| Exercise brief |
Using the records that follow, tally the lines containing the word "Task" and state only the count.

Stored data entries
+ + + +
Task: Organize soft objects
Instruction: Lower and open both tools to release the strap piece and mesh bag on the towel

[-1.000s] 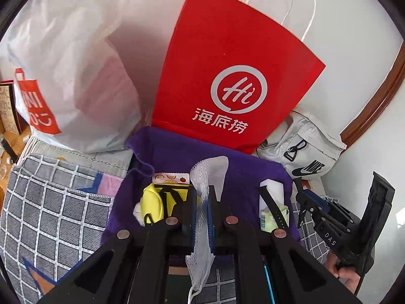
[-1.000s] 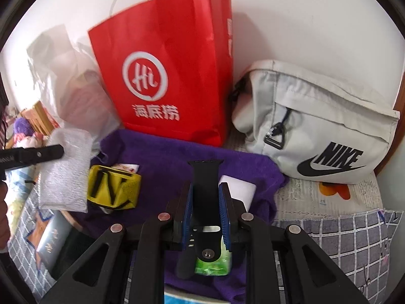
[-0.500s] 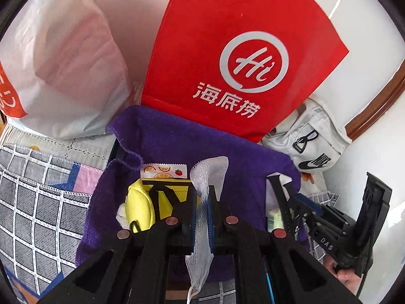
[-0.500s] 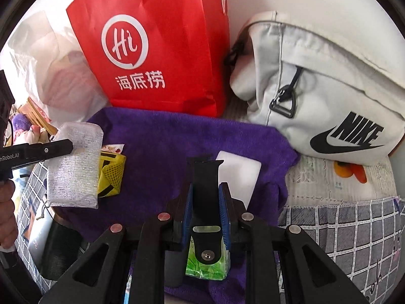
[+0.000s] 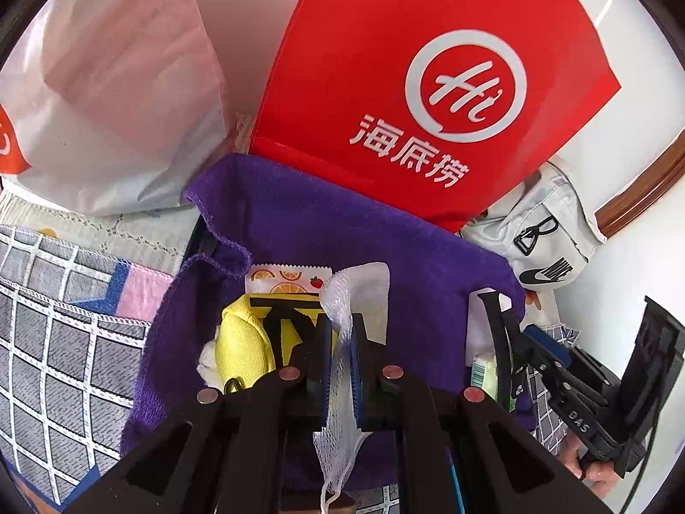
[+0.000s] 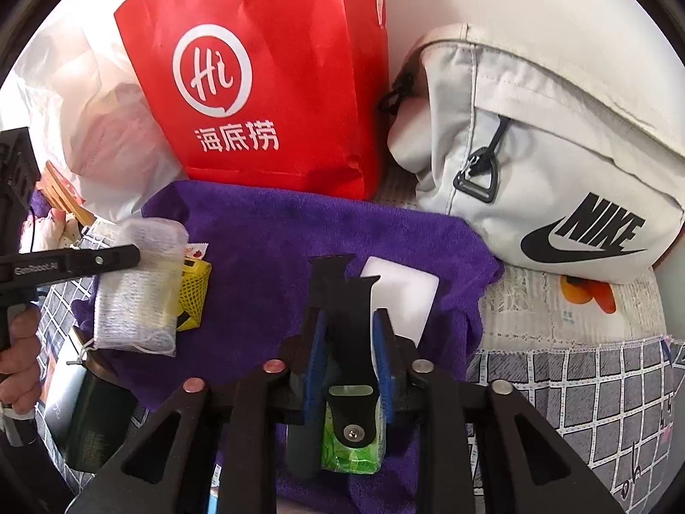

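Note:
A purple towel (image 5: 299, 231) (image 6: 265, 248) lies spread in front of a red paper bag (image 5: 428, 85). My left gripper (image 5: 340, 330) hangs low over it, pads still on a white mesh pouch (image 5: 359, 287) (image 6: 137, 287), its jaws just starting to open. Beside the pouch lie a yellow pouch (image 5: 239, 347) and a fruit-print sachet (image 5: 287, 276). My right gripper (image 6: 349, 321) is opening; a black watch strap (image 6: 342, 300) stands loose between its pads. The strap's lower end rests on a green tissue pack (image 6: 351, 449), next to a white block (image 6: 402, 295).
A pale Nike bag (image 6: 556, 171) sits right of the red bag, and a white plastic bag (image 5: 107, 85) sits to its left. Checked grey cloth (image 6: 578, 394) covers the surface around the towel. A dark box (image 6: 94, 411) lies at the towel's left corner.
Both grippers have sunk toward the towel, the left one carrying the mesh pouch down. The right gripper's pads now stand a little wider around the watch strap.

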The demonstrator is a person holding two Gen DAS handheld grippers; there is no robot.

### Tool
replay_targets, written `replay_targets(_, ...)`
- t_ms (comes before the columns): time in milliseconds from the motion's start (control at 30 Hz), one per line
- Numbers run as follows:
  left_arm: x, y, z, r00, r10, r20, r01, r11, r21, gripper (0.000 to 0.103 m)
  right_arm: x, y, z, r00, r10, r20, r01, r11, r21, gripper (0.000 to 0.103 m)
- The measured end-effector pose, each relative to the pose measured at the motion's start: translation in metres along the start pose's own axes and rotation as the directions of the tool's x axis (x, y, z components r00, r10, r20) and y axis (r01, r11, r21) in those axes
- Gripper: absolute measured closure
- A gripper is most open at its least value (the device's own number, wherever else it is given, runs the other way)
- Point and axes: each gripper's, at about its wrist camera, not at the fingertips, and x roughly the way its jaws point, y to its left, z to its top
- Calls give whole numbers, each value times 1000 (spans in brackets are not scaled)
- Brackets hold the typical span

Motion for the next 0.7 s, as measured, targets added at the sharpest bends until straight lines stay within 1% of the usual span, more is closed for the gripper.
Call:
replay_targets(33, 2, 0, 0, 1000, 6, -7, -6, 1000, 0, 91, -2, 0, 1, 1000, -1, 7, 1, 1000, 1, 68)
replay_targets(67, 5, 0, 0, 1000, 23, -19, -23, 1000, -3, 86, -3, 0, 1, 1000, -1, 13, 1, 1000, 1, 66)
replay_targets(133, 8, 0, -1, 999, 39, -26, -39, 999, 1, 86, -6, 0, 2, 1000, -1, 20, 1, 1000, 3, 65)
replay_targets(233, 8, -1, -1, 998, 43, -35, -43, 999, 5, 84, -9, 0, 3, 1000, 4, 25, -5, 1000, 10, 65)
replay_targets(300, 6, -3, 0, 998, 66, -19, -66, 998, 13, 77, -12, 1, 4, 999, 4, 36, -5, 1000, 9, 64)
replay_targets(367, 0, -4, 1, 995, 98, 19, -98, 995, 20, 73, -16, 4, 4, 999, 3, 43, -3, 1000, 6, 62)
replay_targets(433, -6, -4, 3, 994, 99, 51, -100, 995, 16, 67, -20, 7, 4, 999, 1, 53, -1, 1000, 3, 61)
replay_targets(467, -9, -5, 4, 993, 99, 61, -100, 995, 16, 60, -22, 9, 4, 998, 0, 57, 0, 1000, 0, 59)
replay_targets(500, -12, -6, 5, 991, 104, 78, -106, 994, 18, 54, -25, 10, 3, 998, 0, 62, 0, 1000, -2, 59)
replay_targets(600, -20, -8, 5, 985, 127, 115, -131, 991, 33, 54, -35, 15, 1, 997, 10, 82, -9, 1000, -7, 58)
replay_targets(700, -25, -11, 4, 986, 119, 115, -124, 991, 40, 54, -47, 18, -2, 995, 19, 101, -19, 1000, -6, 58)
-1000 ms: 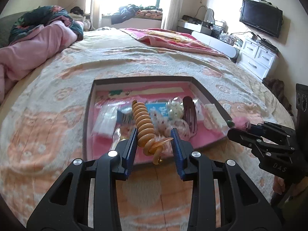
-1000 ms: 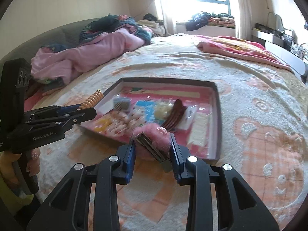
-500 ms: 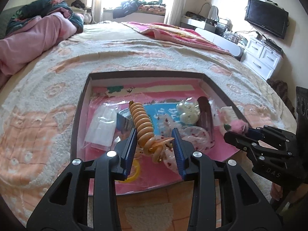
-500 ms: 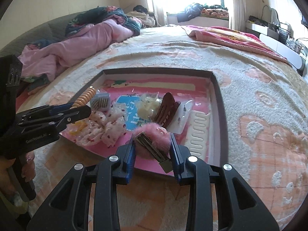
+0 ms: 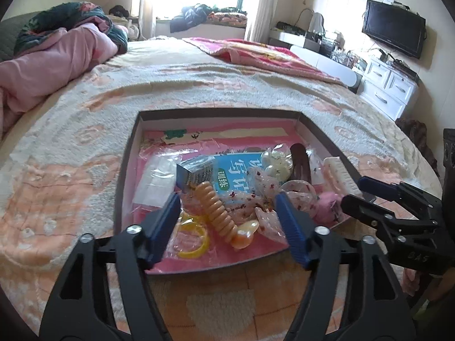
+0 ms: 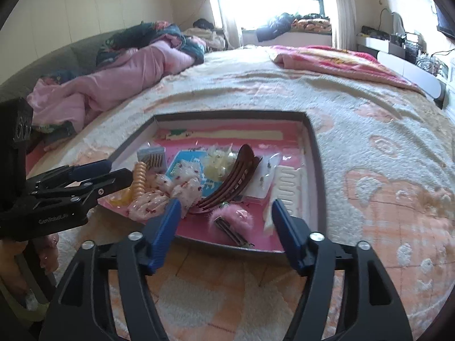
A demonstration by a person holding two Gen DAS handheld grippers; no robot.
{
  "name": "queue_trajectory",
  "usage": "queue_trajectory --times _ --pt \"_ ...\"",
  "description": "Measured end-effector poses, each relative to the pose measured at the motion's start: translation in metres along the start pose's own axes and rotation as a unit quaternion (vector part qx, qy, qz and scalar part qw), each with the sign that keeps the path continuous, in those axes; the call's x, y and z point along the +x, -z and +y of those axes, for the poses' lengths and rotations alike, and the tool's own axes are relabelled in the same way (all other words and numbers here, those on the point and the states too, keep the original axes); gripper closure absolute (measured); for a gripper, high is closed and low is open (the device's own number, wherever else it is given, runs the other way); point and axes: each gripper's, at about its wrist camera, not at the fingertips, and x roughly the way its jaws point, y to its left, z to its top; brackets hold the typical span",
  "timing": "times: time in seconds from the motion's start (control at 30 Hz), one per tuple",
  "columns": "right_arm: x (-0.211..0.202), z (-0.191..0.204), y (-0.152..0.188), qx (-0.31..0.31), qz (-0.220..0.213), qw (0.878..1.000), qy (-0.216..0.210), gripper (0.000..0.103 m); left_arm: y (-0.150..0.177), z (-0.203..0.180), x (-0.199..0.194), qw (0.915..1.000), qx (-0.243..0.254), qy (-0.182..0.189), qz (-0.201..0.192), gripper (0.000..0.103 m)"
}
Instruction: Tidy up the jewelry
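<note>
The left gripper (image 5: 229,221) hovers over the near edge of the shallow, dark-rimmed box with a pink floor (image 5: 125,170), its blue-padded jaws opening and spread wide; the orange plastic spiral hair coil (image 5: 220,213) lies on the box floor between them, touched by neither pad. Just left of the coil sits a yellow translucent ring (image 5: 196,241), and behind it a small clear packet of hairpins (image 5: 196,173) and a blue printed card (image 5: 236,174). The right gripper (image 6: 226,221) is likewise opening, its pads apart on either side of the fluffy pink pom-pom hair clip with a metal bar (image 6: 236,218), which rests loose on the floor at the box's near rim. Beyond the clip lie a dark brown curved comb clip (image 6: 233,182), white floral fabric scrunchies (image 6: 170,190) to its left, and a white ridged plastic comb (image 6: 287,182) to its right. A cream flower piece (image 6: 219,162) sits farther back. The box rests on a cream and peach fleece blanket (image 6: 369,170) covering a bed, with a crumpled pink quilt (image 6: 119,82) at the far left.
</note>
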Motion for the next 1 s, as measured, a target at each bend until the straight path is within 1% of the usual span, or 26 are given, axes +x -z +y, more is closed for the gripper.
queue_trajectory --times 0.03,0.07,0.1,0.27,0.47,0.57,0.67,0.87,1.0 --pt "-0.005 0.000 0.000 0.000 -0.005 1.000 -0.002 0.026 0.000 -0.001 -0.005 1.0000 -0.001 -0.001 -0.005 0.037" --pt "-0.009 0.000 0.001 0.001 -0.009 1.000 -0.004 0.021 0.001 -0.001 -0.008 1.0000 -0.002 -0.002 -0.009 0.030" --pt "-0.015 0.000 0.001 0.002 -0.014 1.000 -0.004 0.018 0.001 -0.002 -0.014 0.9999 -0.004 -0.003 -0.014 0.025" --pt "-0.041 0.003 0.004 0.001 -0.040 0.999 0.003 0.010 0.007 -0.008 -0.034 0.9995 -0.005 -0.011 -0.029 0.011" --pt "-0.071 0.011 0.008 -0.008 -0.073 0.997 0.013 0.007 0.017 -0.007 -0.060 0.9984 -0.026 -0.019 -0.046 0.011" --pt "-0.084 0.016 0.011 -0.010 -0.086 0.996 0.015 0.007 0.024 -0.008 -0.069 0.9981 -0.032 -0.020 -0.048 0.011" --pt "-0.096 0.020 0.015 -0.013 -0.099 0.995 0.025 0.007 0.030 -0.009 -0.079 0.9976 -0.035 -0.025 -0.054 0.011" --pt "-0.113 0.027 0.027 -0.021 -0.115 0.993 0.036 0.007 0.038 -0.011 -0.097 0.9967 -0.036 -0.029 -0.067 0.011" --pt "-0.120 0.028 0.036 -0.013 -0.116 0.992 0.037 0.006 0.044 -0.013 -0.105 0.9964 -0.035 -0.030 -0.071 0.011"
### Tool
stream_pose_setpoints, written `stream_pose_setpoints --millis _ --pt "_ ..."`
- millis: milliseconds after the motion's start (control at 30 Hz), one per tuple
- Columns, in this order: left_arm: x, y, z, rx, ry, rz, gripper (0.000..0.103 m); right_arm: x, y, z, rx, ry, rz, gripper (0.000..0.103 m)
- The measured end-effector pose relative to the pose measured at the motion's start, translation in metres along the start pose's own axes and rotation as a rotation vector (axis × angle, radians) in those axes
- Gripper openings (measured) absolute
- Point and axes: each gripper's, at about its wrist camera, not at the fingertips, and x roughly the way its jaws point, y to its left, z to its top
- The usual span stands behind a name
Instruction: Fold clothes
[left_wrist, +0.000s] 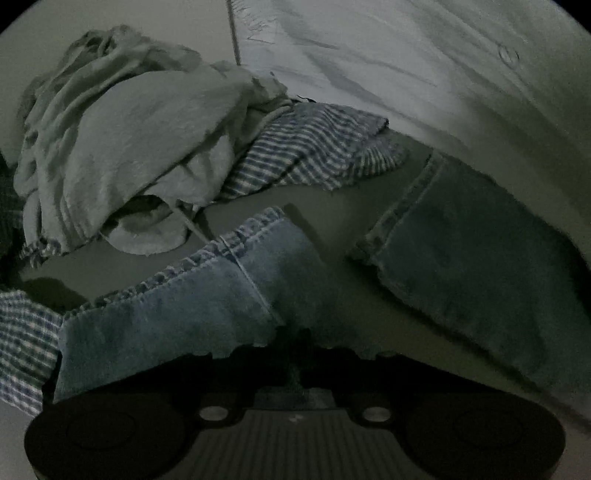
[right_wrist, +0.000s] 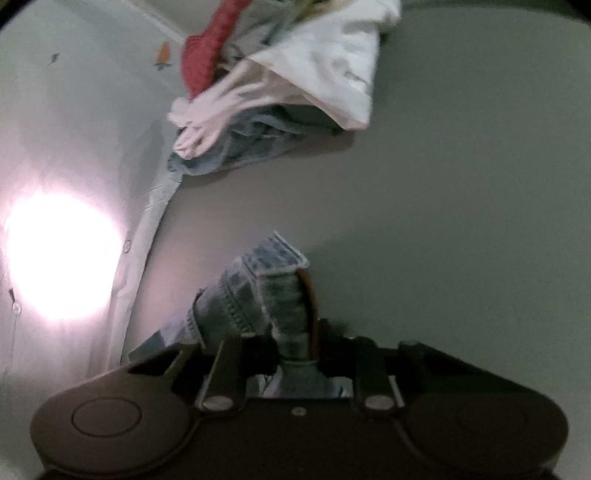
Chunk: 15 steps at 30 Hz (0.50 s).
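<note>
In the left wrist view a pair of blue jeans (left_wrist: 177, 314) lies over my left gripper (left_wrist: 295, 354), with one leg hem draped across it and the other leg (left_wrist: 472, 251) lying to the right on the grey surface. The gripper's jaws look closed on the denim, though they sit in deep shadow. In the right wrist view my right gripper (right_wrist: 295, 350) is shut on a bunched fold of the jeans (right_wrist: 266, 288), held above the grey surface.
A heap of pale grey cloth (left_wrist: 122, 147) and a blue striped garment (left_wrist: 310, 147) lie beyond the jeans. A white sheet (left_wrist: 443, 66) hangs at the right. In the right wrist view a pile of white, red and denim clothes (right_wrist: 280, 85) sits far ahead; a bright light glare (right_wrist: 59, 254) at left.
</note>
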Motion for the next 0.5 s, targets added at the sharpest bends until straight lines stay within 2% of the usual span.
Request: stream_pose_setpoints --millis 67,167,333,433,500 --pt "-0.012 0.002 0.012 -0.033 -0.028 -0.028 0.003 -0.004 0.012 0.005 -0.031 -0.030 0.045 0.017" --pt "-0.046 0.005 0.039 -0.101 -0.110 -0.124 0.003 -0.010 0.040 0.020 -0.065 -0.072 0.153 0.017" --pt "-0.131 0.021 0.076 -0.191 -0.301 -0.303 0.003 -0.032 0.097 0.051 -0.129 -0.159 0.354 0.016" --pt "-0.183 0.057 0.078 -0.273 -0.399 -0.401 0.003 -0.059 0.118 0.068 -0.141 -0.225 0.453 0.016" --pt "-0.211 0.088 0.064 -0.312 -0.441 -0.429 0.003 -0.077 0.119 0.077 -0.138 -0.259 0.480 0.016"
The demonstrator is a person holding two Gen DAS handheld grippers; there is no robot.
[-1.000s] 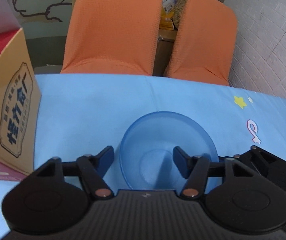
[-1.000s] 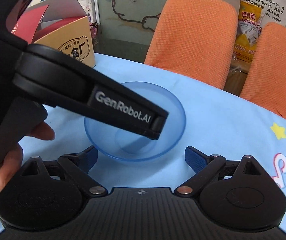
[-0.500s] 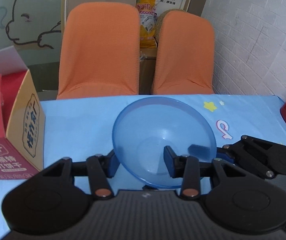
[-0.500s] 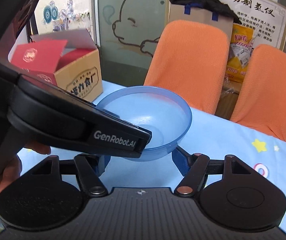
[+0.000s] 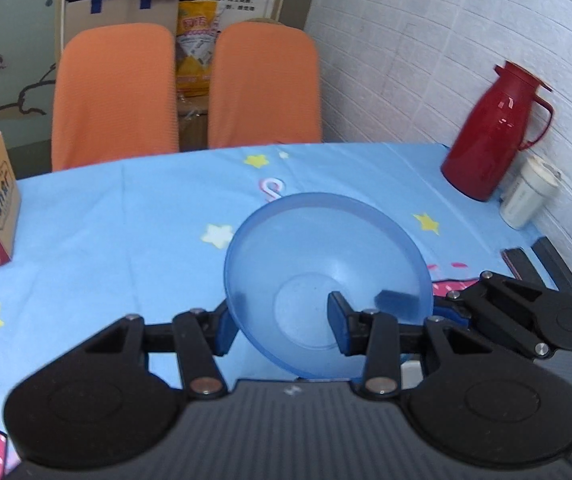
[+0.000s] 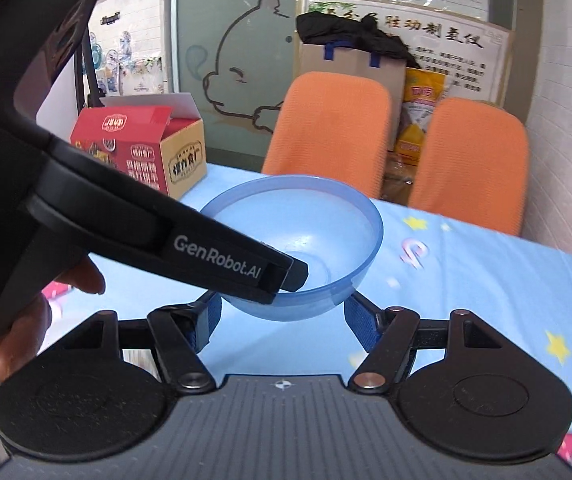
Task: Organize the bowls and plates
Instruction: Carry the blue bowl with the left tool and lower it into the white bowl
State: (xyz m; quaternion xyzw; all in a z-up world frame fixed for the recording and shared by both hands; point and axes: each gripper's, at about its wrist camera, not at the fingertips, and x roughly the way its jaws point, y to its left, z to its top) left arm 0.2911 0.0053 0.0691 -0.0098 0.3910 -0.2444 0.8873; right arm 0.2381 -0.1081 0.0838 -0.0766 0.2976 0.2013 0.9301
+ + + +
| Answer box |
2